* **Task objective**
Please return all of the data exactly as written.

* **Dataset excerpt**
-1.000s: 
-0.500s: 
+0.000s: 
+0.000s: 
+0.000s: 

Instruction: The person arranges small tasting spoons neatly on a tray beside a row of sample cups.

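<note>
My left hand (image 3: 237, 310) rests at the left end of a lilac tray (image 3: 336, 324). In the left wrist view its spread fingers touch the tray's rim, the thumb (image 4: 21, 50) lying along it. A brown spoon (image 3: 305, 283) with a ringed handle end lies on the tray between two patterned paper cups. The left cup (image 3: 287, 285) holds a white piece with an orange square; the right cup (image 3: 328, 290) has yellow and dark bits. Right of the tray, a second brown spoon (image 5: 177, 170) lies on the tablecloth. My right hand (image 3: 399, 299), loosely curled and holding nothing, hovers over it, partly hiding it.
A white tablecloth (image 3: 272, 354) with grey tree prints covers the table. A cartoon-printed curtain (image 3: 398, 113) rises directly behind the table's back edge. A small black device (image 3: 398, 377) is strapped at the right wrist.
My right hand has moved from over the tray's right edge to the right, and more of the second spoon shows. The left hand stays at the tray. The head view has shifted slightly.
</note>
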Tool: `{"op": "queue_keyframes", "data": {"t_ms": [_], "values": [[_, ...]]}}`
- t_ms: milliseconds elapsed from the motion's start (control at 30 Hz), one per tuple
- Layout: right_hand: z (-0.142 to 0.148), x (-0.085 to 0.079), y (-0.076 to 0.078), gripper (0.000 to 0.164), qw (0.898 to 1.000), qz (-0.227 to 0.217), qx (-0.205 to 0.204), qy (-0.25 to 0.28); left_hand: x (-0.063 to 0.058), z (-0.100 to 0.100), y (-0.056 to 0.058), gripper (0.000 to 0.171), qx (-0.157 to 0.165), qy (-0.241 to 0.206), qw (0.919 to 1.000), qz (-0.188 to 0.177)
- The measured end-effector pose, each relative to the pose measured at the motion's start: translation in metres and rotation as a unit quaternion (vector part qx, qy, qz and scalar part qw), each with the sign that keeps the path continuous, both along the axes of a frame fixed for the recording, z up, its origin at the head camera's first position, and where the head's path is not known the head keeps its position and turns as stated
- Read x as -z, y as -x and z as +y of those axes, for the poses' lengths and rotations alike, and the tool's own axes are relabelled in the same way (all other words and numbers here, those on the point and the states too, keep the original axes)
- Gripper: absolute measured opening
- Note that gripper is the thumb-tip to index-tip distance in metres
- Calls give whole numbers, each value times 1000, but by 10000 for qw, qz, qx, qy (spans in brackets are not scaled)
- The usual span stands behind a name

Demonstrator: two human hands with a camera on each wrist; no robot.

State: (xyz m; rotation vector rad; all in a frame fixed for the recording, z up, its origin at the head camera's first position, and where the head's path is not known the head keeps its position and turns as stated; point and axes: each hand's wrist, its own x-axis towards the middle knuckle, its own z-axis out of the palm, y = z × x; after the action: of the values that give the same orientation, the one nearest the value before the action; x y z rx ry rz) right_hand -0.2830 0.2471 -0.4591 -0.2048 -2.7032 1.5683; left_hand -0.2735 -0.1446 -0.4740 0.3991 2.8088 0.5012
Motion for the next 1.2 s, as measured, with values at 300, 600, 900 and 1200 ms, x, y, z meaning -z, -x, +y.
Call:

* **Response to the exercise**
-1.000s: 
-0.500s: 
+0.000s: 
+0.000s: 
+0.000s: 

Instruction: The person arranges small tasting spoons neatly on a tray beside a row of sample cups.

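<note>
My left hand (image 3: 237, 310) rests at the left end of a lilac tray (image 3: 336, 324). In the left wrist view its spread fingers touch the tray's rim, the thumb (image 4: 21, 50) lying along it. A brown spoon (image 3: 305, 283) with a ringed handle end lies on the tray between two patterned paper cups. The left cup (image 3: 287, 285) holds a white piece with an orange square; the right cup (image 3: 328, 290) has yellow and dark bits. Right of the tray, a second brown spoon (image 5: 177, 170) lies on the tablecloth. My right hand (image 3: 399, 299), loosely curled and holding nothing, hovers over it, partly hiding it.
A white tablecloth (image 3: 272, 354) with grey tree prints covers the table. A cartoon-printed curtain (image 3: 398, 113) rises directly behind the table's back edge. A small black device (image 3: 398, 377) is strapped at the right wrist.
My right hand has moved from over the tray's right edge to the right, and more of the second spoon shows. The left hand stays at the tray. The head view has shifted slightly.
</note>
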Tool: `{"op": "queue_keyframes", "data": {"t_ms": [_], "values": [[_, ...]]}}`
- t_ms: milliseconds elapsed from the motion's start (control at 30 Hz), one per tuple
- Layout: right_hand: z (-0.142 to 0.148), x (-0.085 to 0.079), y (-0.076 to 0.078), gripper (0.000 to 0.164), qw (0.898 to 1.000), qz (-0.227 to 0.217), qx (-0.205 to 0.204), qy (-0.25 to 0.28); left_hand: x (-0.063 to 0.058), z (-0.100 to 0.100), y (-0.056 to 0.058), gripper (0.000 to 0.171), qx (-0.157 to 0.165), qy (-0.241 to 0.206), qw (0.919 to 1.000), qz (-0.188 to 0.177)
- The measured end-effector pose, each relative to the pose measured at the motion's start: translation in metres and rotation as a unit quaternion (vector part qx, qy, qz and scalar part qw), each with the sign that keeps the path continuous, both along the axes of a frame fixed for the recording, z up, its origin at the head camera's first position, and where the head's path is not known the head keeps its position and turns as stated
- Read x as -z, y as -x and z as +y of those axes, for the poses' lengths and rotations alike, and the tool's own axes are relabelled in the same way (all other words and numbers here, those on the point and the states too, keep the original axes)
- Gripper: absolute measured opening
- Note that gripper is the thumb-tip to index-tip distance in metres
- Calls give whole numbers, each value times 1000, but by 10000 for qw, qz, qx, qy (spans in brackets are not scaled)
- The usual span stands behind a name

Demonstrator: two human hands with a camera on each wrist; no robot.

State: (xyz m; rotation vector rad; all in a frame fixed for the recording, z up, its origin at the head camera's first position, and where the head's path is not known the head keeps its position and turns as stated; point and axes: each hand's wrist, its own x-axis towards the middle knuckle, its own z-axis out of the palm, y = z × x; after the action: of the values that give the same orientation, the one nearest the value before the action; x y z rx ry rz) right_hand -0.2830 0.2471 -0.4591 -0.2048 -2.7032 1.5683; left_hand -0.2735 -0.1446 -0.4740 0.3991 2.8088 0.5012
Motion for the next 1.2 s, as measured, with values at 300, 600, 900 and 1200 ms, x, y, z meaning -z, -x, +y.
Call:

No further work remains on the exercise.